Medtronic plc announced that the company has received U.S. Food and Drug Administration (FDA) approval for the CareLink SmartSync Device Manager. With the introduction of SmartSync, physicians will now be able to use an Apple® iPad® to program and manage data from Medtronic’s BlueSync-enabled implanted cardiac devices.
SmartSync is a next-generation programmer and pacing system analyzer that follows the popular CareLink(TM) 2090 programmer. It features a simplified user interface, enhanced security and Bluetooth® capabilities to communicate with compatible cardiac devices. As a wireless system that weighs just over two pounds, SmartSync is easily portable allowing physicians more freedom to engage with patients as they program and manage cardiac devices and device data. SmartSync includes the CareLink SmartSync mobile application, patient connector (telemetry head) and base station (pacing system analyzer).

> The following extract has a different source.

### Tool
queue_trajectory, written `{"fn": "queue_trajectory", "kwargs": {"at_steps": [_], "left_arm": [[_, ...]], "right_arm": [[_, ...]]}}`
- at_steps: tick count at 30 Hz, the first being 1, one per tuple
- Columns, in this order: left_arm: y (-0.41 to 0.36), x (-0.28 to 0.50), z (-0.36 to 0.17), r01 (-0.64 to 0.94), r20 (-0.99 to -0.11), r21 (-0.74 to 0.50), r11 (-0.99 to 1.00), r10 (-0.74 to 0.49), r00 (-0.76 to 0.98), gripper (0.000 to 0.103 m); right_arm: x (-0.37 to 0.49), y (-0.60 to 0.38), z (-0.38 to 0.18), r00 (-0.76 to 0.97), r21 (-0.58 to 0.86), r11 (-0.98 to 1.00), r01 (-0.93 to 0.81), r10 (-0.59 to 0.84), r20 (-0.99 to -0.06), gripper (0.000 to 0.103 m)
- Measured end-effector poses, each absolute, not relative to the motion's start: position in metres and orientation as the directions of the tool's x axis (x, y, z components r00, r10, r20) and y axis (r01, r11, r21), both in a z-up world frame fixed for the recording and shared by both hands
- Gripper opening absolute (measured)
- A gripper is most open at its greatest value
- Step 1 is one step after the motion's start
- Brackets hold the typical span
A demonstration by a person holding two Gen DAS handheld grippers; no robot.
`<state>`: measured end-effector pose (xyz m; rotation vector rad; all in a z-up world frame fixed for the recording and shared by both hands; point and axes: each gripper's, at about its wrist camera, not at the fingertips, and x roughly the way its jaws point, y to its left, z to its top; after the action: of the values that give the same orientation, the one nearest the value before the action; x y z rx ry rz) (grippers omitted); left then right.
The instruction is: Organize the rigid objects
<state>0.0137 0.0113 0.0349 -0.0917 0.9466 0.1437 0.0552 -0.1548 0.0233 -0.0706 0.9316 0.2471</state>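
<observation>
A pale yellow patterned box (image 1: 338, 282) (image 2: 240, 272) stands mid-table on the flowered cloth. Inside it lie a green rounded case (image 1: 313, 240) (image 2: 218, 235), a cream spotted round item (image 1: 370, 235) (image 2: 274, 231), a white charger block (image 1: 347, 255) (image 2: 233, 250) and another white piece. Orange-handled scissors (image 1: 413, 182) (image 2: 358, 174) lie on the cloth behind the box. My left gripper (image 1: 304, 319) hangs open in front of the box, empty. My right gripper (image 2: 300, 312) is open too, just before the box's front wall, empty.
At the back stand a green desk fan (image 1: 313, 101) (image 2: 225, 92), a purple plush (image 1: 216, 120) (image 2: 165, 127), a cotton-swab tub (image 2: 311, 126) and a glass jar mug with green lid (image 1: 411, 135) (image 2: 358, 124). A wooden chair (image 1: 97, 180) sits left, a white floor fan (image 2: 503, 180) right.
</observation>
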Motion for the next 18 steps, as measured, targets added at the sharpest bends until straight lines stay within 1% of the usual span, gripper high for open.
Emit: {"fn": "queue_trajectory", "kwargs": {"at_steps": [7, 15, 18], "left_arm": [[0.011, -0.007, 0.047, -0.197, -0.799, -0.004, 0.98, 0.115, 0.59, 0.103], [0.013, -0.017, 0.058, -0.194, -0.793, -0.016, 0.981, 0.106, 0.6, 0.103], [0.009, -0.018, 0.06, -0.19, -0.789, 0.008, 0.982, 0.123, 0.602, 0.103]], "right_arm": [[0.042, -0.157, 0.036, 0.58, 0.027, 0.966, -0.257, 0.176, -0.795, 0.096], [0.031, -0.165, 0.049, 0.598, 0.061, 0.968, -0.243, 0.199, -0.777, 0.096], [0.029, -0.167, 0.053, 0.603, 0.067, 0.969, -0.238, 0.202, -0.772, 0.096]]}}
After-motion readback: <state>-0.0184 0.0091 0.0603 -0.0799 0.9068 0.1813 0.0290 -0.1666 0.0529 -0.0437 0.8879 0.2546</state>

“Medtronic is committed to developing smart technology solutions that help physicians seamlessly provide high-quality care to cardiac patients,” said Rob Kowal, M.D., Ph.D., chief medical officer, vice president of medical affairs and business development of the Cardiac Rhythm and Heart Failure division, which is part of the Cardiac and Vascular Group at Medtronic. “SmartSync is another important innovation reinforcing that commitment. Clinicians will benefit from the portability that SmartSync offers, and because it was built to replicate the familiar CareLink 2090 interface, the transition to this new technology is quite simple.”
SmartSync is the latest smart technology to join Medtronic’s cardiac care management platform, which not only boasts the CareLink(TM) network, the leading remote monitoring system for cardiac patient data, but also includes the MyCareLink Heart(TM) mobile app. Launched in January 2019, the MyCareLink Heart mobile app allows patients to use smart technology with Bluetooth capabilities to communicate with compatible BlueSync-enabled cardiac devices. BlueSync technology-enabled pacemakers include the Azure(TM) pacemaker and Percepta(TM), Serena(TM) and Solara(TM) quadripolar cardiac resynchronization therapy pacemakers (CRT-Ps).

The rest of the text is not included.